"L'âme tchèque est malade", s'inquiète le réalisateur Vojtech Jasny...

08-08-2004

Vojtech Jasny, 79 ans, installé depuis vingt ans aux Etats-Unis, est une légende du cinéma tchèque. A Uherske Hradiste, il a présenté, entre autres, Le Retour aux années exceptionnelles, un documentaire, réalisé par Pavel Taussig, auquel Vojtech Jasny a collaboré.

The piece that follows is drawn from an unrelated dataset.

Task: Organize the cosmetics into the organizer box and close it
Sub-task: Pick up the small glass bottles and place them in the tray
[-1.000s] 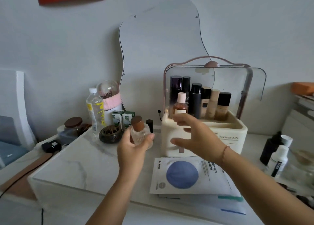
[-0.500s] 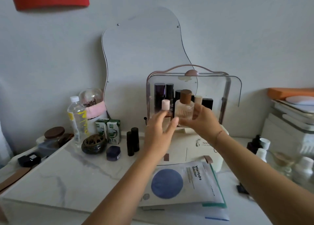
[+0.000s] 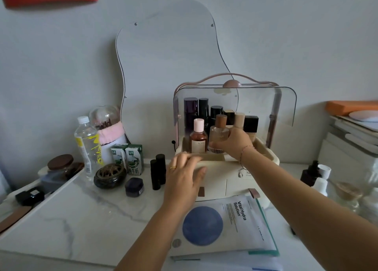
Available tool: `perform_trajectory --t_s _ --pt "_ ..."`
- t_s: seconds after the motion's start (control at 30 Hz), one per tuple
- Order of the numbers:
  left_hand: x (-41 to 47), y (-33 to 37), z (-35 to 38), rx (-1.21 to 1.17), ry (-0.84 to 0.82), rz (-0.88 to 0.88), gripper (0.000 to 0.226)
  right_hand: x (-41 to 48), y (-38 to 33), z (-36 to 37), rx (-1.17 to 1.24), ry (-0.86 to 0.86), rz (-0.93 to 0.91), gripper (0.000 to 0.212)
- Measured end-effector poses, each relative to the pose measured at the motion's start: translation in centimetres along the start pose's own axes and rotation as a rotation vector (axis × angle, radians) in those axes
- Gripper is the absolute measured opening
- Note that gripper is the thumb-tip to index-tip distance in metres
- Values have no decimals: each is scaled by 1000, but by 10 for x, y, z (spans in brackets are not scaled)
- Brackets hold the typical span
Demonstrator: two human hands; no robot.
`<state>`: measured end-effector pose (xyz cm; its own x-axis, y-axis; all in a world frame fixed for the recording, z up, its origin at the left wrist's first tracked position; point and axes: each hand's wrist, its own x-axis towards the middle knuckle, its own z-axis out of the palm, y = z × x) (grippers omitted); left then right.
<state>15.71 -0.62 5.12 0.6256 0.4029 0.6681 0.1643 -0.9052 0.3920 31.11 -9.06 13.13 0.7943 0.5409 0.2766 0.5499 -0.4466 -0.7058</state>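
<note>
Organizer box (image 3: 241, 180): cream hard plastic with rounded corners, standing toward the back of the marbled white surface (image 3: 81, 219). It looks rigid and, I judge, steady enough to lean on. Tall dark and beige bottles fill its back row.
Lid (image 3: 284, 107): clear curved plastic, swung up behind a pink handle. Stiff and probably light; I would pull it down by its front edge once everything is in.
Mask packet (image 3: 223, 223): flat glossy sachet with a blue disc, lying in front of the box. Floppy and slick, so best pinched at an edge.
Left hand (image 3: 184, 178): fingers out straight, lying flat on the box's front-left rim, gripping nothing.
Right hand (image 3: 235, 141): fingers and thumb curled round the belly of the perfume bottle, low in the front compartment.
Perfume bottle (image 3: 219, 133): rounded clear glass with a brown wood-look cap, upright, just beside the amber bottle. Smooth, breakable and heavy for its size, I judge; hold the body, not the cap. I cannot tell whether its base is down yet.
Amber bottle (image 3: 198, 141): brown with a pink cap, upright at the front left.
Black tubes (image 3: 158, 171): two matte cylinders, upright just left of the box. Light and easy to tip.
Dark jar (image 3: 134, 186): small and squat, near the tubes.
</note>
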Motion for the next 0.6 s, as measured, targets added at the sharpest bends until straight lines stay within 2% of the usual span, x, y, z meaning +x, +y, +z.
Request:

Vojtech JasnyVojtech Jasny Il s'agit d'un retour dans le sens propre du mot : avant de signer, dans les années 60, des films à succès international primés à Cannes, tels Désir, Chronique morave, ou Un jour un chat, le jeune Jasny tourne, avec un autre réalisateur remarquable, Karel Kachyna, un film de propagande communiste, moitié documentaire, moitié fiction, sur la fondation d'une des premières coopératives dans la Tchécoslovaquie d'alors. Cela se passe dans la commune de Vyhnanice, en 1951. Cinquante deux ans plus tard, et peu avant le décès de Karel Kachyna, Vojtech Jasny récidive : il retourne au village en question, pour s'entretenir, devant la caméra, avec les protagonistes du film et leurs descendants. Un règlement de compte avec soi-même... Professeur dans des universités américaines, amoureux de bon cinéma, de New York, de Central Park, Vojtech Jasny a bien voulu s'exprimer, pour Une semaine à Prague, en français... Retour dans les années 50, période sombre de l'histoire tchèque...

"A cette époque-là, on ne pouvait pas réaliser un bon film de fiction, quelque chose de vrai, d'humain, comme nous l'aurions souhaité, Kachyna et moi. Alors j'ai eu l'idée de tourner un long métrage sur une des premières coopératives en Tchécoslovaquie. J'aurais aimé le faire en Moravie, où j'ai mes origines et que j'adore, mais finalement, on a trouvé ce village de Bohême du sud, Vyhnanice. On y a été très bien accueillis, les habitants étaient gentils avec nous : pendant plusieurs mois, on vivait, mangeait chez eux, on se baignait tous dans le lac... Cette partie-là du film, où nous montrons le quotidien du village, est bien. Hélas, les autorités d'alors nous ont obligés d'introduire dans le film leur propagande : il a fallu parler de l'expérience soviétique, montrer Staline, Gottwald..."

Pendant ses séjours en Chine et en URSS, le jeune Vojtech Jasny déchante...

"J'ai vu la terrible réalité soviétique... Les Polonais en Sibérie... J'ai compris que ce n'était pas le socialisme, mais un mensonge."

"L'âme de la nation tchèque, qui s'était compromise avec le régime communiste, demeure malade", a constaté le réalisateur lors du débat qui a suivi la projection du Retour aux années exceptionnelles. Quel remède à ce malaise ? Vojtech Jasny.

"Il faut être critique envers soi-même. Il faut trouver et dire la vérité, être sincère."

Le Retour aux années exceptionnelles passera à la Télévision tchèque à l'automne.